§ **Directions for this task**: Take the whole listing and reproduce it exactly, pictures excepted.
--- Exercise data Enclosed Below ---
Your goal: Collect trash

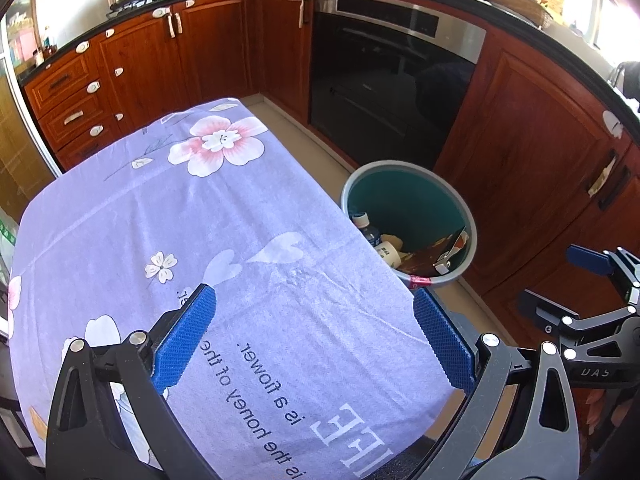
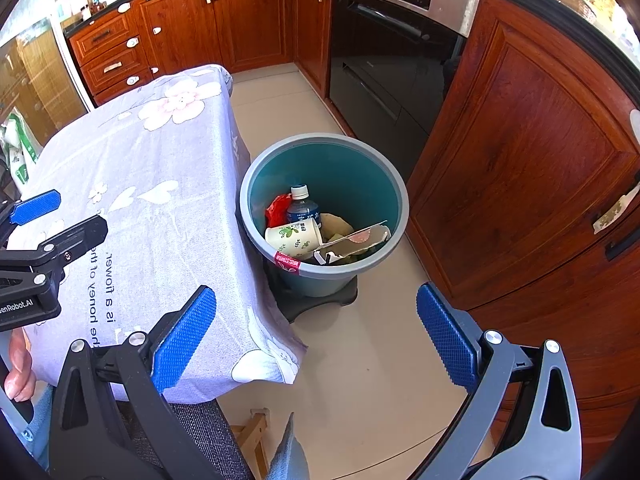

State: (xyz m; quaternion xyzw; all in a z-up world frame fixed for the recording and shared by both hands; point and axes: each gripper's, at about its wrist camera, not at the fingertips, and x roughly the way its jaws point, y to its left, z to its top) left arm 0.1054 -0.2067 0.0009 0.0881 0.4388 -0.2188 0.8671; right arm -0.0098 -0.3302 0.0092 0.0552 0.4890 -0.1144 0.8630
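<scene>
Hovering over the bare tablecloth (image 1: 168, 216), both grippers, left (image 1: 314, 340) & right (image 2: 316, 336), had fingers spread, empty; bin (image 2: 256, 236) at frame center looked full, so probably just rescan the cloth for leftovers.

Bright daylight, both views. Source at upper right: window area blows out to white glare in the left wrist view, washing the countertop (image 1: 516, 20) there. Oven door (image 2: 384, 60) glossy, carries dim reflections. Soft shadow under the bin (image 2: 324, 216) on the floor. Strong fisheye bending; cabinets curve, black vignette at corners. Centre sharp, edges slightly soft.
</scene>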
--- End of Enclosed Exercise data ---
§ **The completed task**:
Your goal: Collect trash


State: (xyz m; quaternion xyzw; all in a z-up world frame fixed for the recording and shared by both hands; point and axes: each gripper's, at about its wrist camera, not at the fingertips, and x roughly the way its jaws point, y to its left, z to its top) left arm 0.1054 -0.2067 0.0009 0.0881 0.4388 -0.2188 0.8671; right arm -0.0098 -0.3302 0.0092 0.0552 0.4890 -0.1144 0.8630
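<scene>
Hovering over the bare tablecloth (image 1: 168, 216), both grippers, left (image 1: 314, 340) & right (image 2: 316, 336), had fingers spread, empty; bin (image 2: 256, 236) at frame center looked full, so probably just rescan the cloth for leftovers.

Bright daylight, both views. Source at upper right: window area blows out to white glare in the left wrist view, washing the countertop (image 1: 516, 20) there. Oven door (image 2: 384, 60) glossy, carries dim reflections. Soft shadow under the bin (image 2: 324, 216) on the floor. Strong fisheye bending; cabinets curve, black vignette at corners. Centre sharp, edges slightly soft.
</scene>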

This answer is now finished.